The television broadcast is informative and entertaining as well, but unfortunately also misses significant parts of the story.

The Colorado Car Tax - It’s Worse Than You Think

Also unremarked in both papers - and on the television broadcast as well - is the fact that FASTER actually comprises multiple tax increases (er, “fees”) in a single piece of legislation, blatantly violating the constitutional requirements to “receive voter approval in advance” for “any new tax, mill levy above that for the prior year, valuation for assessment ratio increase for a property class, or extension of an expiring tax, or a tax policy change directly causing a net tax revenue gain to any district.” (Colorado Constitution, Article X, Section 20 - the ‘Taxpayer’s Bill of Rights’).  The “bridge fund fee” and the “road safety surcharge fee” increase each year for three years (yep, that’s 3 tax increases in one!), in addition to imposing an entirely separate “fee” on car rentals as well.  Oh, and don’t forget the “late fees” too…
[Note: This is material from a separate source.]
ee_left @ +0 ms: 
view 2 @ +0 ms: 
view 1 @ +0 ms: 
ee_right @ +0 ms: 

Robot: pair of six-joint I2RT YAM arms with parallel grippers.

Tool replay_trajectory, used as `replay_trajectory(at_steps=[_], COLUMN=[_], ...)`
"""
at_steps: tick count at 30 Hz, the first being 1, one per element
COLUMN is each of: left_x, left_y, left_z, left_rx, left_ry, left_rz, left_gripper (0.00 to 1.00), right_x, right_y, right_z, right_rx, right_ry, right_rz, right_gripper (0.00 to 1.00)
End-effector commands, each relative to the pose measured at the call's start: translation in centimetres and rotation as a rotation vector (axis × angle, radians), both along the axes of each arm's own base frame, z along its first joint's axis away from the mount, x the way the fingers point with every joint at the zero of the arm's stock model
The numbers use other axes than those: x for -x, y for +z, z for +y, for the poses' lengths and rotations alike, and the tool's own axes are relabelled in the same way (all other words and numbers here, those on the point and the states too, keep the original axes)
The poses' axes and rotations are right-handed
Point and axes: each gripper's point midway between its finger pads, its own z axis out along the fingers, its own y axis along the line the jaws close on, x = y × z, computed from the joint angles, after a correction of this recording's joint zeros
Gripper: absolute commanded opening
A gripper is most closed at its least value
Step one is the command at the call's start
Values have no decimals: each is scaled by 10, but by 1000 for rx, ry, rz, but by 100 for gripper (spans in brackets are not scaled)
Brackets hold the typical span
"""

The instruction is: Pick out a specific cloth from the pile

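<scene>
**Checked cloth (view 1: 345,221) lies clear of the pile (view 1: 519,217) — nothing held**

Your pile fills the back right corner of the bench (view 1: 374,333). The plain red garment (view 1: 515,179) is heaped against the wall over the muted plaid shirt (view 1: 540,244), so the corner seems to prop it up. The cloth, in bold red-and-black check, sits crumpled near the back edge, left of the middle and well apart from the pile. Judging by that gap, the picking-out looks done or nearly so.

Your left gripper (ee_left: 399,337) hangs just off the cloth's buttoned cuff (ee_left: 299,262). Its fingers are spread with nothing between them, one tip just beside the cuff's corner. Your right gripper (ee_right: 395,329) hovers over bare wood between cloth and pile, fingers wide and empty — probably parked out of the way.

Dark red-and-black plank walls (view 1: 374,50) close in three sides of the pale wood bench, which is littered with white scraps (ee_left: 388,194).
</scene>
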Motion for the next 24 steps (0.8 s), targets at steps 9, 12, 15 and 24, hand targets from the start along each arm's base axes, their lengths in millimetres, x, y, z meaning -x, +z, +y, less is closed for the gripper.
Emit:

But all of this is necessary “to preserve our crumbling transportation infrastructure,” right?  That was the justification for passing the bill - along with claims that any and all “fees” collected “shall be used exclusively for the construction, maintenance, and supervision of the public highways of the state.”   Says so right in the legislative language (43-4-810), so it must be true, correct?
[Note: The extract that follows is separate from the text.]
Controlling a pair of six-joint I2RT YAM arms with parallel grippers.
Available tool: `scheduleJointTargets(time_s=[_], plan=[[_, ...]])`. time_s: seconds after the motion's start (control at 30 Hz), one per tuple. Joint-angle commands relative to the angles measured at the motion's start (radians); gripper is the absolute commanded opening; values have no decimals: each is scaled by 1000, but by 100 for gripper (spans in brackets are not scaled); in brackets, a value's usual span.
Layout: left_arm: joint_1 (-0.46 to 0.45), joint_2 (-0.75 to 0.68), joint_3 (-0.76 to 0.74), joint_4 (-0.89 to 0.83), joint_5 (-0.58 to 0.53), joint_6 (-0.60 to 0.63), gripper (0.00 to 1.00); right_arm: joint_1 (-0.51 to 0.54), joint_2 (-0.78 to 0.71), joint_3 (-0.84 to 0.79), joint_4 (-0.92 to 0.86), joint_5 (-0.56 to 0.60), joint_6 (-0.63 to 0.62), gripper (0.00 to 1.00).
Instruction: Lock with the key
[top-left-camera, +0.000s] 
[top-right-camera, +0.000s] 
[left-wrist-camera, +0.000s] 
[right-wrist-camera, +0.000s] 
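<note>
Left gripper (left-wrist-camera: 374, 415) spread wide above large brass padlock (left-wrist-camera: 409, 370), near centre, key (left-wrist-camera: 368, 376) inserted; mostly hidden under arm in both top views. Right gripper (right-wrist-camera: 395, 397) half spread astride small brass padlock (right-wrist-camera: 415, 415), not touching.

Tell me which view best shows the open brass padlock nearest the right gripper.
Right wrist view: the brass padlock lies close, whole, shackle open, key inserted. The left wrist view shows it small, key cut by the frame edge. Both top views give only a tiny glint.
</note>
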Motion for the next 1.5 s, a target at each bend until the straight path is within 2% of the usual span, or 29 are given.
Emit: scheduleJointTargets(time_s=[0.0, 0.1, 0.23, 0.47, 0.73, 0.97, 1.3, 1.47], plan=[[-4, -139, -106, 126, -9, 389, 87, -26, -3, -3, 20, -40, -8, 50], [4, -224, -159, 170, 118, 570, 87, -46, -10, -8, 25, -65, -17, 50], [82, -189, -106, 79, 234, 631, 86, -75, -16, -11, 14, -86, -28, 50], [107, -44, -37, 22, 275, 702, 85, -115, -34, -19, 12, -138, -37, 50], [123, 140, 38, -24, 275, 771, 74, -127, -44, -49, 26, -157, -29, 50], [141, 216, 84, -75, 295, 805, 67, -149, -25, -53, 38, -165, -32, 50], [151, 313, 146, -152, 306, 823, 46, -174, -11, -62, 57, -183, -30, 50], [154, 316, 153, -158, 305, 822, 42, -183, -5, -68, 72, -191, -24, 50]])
Not so much.  The dirty little secret of the FASTER bill is that many of the taxes (er, “fees”) collected don’t go towards the construction or maintenance of roads or bridges at all, but for “multi-modal and demand-side transportation solutions” - such as the desire of certain state Senators for streetcars in Denver - justified by other language in a following section (43-4-812):

43-4-812. Use of user fees for transit - legislative declaration.
(2) THE GENERAL ASSEMBLY HEREBY FINDS AND DECLARES THAT THE FUNDING OF TRANSIT-RELATED PROJECTS AUTHORIZED BY SUBSECTION (1) OF THIS SECTION CONSTITUTES MAINTENANCE AND SUPERVISION OF STATE HIGHWAYS BECAUSE IT WILL HELP TO REDUCE TRAFFIC ON STATE HIGHWAYS AND THEREBY REDUCE WEAR AND TEAR ON STATE HIGHWAYS AND BRIDGES AND INCREASE THEIR RELIABILITY, SAFETY, AND EXPECTED USEFUL LIFE.

In fact, the bill MANDATES state spending of $10 Million per year on “transit-related projects.”

It’s an outrageous semantic shell game - and a blatant violation of your constitutional rights.

To sum up: the “FASTER” car tax increase raised vehicle registration fees by $22.50-55 per vehicle, including a “road safety surcharge fee” of $16-$39 per vehicle, PLUS a “bridge fund fee” of $13-$32 per vehicle (phased in at 50%/75%/100% each of the first 3 years ).  Plus mandatory “late fees” of $25/month (capped at $100) - for all “vehicles” (including trailers barely even worth that much).

All while creating two new ‘government-owned’ bureaucracies with power to spend, borrow, & seize private property unconstrained by the Taxpayer’s Bill of Rights and not accountable to the people.

Oh, and increasing mandatory spending by over $10 Million per year on purposes other than roads, bridges, or other transportation infrastructure used by those paying the “fees.”

Most of the politicians who did this to you - including Governor Bill RitterSenate sponsor Dan Gibbs, and House sponsor Joe Rice - have paid the political price, either quitting office or being defeated at the ballot box; however, the real culprits, without whom none of this would have been possible (thanks to a Nov. 2008 court ruling to allow “fees” to act like taxes, in violation of your constitutional rights) escaped justice (except for Chief Justice Mary Mullarkey, who quit rather than face the voters, the remaining members of the Colorado Supreme Court who aided and abetted FASTER were retained in office for another 10-year term).

Unfortunately, these politicians in black robes remain ‘at large’ and able to continue to assault your constitutional rights for years to come.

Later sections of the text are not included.